**WHAT THE EXERCISE ASKS**
The expected output is a verbatim reprint of the lines from the beginning of the data that follows through the line that contains "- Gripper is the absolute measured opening".

**DATA BLOCK**
<<<<
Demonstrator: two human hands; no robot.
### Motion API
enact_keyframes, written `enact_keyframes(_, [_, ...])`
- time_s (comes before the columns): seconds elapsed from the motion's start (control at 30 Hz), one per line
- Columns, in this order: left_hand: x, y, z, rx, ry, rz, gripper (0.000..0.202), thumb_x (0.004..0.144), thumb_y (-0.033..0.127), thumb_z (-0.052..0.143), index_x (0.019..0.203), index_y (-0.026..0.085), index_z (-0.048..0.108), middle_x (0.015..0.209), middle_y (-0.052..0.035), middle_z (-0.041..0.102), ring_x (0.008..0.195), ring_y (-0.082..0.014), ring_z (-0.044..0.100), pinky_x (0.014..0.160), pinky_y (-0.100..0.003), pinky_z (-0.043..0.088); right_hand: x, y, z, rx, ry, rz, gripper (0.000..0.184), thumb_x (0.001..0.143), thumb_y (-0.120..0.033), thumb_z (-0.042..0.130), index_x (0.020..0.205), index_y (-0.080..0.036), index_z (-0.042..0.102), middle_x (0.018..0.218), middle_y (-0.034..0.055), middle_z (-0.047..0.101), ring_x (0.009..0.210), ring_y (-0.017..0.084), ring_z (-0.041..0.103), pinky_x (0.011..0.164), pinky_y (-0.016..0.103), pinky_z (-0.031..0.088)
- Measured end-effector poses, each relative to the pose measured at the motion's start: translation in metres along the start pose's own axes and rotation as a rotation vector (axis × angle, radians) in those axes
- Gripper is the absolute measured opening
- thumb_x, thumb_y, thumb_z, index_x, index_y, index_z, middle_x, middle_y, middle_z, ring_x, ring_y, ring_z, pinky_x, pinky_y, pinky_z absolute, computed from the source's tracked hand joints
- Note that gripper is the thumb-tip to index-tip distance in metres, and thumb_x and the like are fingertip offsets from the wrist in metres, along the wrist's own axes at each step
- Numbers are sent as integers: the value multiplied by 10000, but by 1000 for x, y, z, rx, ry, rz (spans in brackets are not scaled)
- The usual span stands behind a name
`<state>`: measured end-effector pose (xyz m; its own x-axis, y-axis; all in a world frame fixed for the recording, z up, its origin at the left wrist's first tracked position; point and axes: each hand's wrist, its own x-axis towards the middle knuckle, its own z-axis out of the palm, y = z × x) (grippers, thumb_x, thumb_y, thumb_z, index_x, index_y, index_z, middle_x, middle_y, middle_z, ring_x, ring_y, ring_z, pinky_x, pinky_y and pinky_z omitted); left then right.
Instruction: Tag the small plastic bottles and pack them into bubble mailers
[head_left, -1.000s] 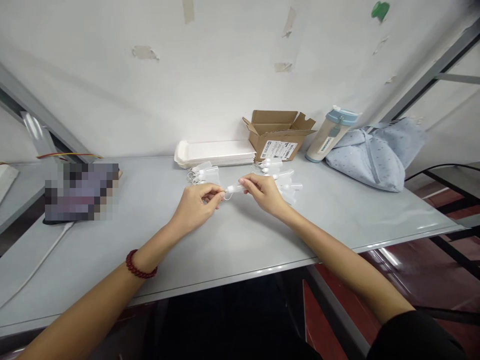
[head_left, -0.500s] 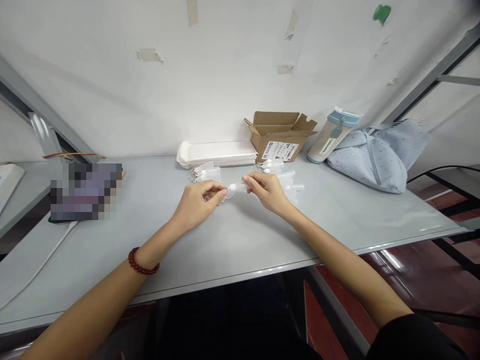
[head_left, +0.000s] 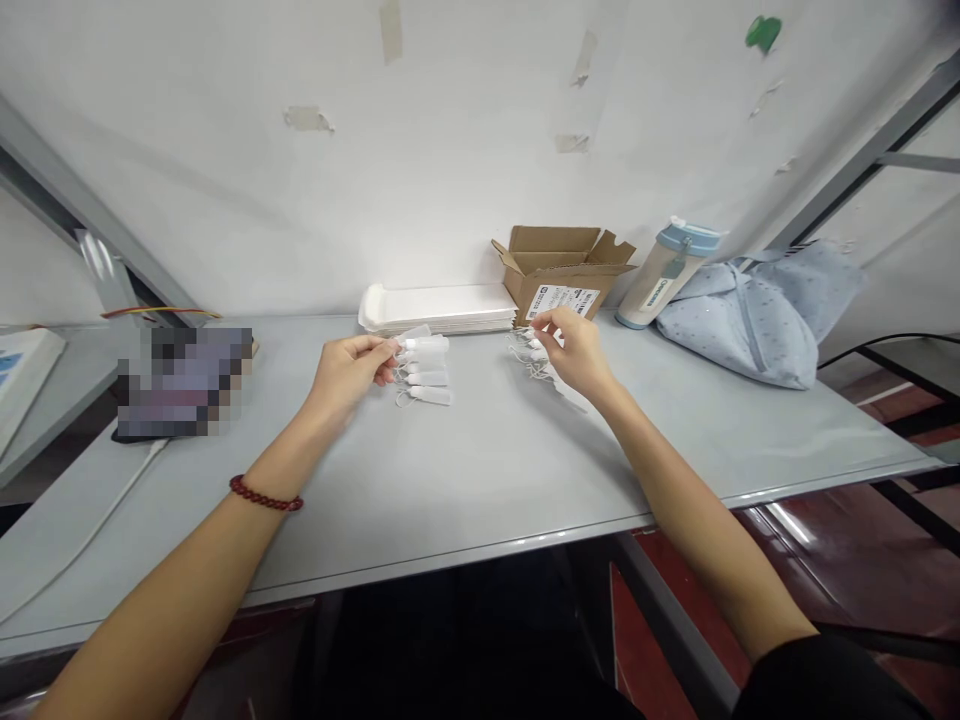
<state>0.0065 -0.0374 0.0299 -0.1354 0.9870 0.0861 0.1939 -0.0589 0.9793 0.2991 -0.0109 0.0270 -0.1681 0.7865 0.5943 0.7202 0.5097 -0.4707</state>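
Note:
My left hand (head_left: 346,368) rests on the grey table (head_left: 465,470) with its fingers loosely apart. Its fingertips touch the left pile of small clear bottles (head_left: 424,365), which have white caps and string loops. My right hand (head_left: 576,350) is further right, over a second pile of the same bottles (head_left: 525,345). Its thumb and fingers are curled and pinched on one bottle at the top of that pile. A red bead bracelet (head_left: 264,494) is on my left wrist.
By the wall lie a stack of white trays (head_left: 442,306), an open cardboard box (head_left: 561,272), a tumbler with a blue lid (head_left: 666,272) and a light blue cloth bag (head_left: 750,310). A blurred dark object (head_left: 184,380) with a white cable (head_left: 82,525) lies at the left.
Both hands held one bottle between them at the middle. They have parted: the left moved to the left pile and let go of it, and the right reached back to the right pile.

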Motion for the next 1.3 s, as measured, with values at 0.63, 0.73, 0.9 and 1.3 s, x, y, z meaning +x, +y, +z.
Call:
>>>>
**ANSWER BELOW**
Demonstrator: two human hands; no robot.
### Motion API
enact_keyframes, written `enact_keyframes(_, [_, ...])`
- time_s (comes before the columns): seconds elapsed from the motion's start (control at 30 Hz), one per line
- Columns, in this order: left_hand: x, y, z, rx, ry, rz, gripper (0.000..0.202), thumb_x (0.004..0.144), thumb_y (-0.033..0.127), thumb_z (-0.052..0.143), index_x (0.019..0.203), index_y (-0.026..0.085), index_z (-0.048..0.108), middle_x (0.015..0.209), middle_y (-0.052..0.035), middle_z (-0.041..0.102), ring_x (0.008..0.195), ring_y (-0.082..0.014), ring_z (-0.044..0.100), pinky_x (0.014..0.160), pinky_y (-0.100..0.003), pinky_z (-0.043..0.088); right_hand: x, y, z, rx, ry, rz, gripper (0.000..0.184), thumb_x (0.001..0.143), thumb_y (-0.120..0.033), thumb_z (-0.042..0.130), index_x (0.020..0.205), index_y (-0.080..0.036), index_z (-0.042..0.102), middle_x (0.018..0.218), middle_y (-0.034..0.055), middle_z (-0.047..0.101), ring_x (0.009..0.210), ring_y (-0.017..0.084), ring_z (-0.041..0.103), pinky_x (0.011..0.164), pinky_y (-0.016..0.103), pinky_z (-0.031..0.088)
- Measured end-effector poses, each relative to the pose measured at the motion's start: translation in metres along the start pose's own axes and rotation as a rotation vector (axis × angle, radians) in those axes
- Gripper is the absolute measured opening

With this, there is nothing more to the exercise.